## Your objective
Look below for the line that contains "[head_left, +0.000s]", then copy it and each following line exactly, through and including the line that contains "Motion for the".

· · · · ·

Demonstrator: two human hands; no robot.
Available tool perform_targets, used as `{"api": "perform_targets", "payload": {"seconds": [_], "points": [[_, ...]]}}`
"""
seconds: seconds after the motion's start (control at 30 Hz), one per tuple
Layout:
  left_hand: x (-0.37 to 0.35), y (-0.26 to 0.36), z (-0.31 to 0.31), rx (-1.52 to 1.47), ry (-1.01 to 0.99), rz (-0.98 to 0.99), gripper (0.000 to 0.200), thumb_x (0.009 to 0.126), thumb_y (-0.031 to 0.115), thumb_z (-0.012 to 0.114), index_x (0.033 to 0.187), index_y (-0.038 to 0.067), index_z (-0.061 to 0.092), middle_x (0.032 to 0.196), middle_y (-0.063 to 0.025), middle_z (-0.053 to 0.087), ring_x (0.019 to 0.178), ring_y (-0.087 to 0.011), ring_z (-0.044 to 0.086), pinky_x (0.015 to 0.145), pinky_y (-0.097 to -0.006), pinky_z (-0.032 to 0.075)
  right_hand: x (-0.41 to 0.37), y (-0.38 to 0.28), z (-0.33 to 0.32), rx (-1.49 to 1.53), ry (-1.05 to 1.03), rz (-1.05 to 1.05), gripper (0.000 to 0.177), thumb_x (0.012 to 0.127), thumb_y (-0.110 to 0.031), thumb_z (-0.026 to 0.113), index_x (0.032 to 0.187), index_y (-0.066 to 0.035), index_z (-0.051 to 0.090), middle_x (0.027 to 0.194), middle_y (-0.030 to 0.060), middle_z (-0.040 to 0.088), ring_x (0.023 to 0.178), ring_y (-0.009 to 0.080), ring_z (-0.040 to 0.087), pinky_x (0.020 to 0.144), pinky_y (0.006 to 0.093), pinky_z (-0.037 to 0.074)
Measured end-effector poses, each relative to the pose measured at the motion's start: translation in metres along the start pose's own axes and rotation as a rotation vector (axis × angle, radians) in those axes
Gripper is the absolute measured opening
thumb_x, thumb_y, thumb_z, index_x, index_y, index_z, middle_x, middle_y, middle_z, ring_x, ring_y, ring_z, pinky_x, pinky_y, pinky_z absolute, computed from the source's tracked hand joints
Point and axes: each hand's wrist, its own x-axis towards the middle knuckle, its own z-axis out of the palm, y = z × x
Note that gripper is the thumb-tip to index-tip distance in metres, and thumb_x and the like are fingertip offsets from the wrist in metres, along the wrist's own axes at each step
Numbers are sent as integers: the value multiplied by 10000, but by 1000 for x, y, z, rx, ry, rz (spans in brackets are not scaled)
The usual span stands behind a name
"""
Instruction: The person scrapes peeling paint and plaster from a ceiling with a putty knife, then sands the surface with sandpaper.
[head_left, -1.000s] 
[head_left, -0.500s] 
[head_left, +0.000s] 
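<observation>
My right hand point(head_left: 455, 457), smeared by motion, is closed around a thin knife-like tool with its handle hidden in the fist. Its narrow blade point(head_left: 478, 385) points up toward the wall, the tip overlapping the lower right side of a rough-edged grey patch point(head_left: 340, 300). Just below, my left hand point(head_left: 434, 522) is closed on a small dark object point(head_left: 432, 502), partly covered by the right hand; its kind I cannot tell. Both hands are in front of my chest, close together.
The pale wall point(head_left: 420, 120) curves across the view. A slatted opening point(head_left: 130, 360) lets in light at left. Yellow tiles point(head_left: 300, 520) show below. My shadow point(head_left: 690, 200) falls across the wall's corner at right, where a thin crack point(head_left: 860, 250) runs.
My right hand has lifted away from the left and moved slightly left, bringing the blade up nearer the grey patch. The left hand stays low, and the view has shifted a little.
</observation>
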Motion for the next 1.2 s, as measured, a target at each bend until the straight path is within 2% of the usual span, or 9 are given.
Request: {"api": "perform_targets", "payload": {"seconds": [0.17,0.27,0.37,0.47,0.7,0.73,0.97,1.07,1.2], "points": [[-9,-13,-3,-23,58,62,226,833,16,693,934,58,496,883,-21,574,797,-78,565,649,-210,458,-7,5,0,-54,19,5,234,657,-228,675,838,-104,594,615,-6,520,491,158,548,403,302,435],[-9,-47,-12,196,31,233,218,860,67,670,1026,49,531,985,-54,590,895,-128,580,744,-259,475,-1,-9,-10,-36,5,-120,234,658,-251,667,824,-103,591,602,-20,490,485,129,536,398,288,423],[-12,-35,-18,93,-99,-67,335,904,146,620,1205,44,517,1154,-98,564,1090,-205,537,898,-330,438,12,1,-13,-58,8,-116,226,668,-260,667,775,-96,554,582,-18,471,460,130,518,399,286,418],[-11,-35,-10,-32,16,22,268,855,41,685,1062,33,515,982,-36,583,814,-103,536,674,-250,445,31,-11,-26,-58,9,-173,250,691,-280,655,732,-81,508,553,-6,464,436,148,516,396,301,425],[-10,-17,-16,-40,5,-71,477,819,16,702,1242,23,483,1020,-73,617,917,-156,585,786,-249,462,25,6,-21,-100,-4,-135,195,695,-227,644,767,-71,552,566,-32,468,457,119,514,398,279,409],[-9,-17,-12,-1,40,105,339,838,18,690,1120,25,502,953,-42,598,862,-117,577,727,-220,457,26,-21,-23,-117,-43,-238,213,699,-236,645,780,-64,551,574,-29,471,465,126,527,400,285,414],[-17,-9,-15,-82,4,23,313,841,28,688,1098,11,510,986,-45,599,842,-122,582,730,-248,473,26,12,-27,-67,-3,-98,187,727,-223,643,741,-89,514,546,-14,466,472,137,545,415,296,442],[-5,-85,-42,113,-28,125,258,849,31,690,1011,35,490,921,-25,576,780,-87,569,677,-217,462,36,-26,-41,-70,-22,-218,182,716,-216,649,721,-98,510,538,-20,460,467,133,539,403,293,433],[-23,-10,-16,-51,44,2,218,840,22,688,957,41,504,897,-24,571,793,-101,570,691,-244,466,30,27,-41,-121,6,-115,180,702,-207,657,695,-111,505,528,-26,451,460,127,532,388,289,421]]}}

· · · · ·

## Written solution
[head_left, +0.000s] 
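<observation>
My right hand point(head_left: 455, 457), smeared by motion, is closed around a thin knife-like tool with its handle hidden in the fist. Its narrow blade point(head_left: 478, 385) points up toward the wall, the tip overlapping the lower right side of a rough-edged grey patch point(head_left: 340, 300). Just below, my left hand point(head_left: 434, 522) is closed on a small dark object point(head_left: 432, 502), partly covered by the right hand; its kind I cannot tell. Both hands are in front of my chest, close together.
The pale wall point(head_left: 420, 120) curves across the view. A slatted opening point(head_left: 130, 360) lets in light at left. Yellow tiles point(head_left: 300, 520) show below. My shadow point(head_left: 690, 200) falls across the wall's corner at right, where a thin crack point(head_left: 860, 250) runs.
My right hand has lifted away from the left and moved slightly left, bringing the blade up nearer the grey patch. The left hand stays low, and the view has shifted a little.
</observation>
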Motion for the next 1.2 s, as measured, a target at each bend until the straight path is within 2% of the usual span, or 9 are given.

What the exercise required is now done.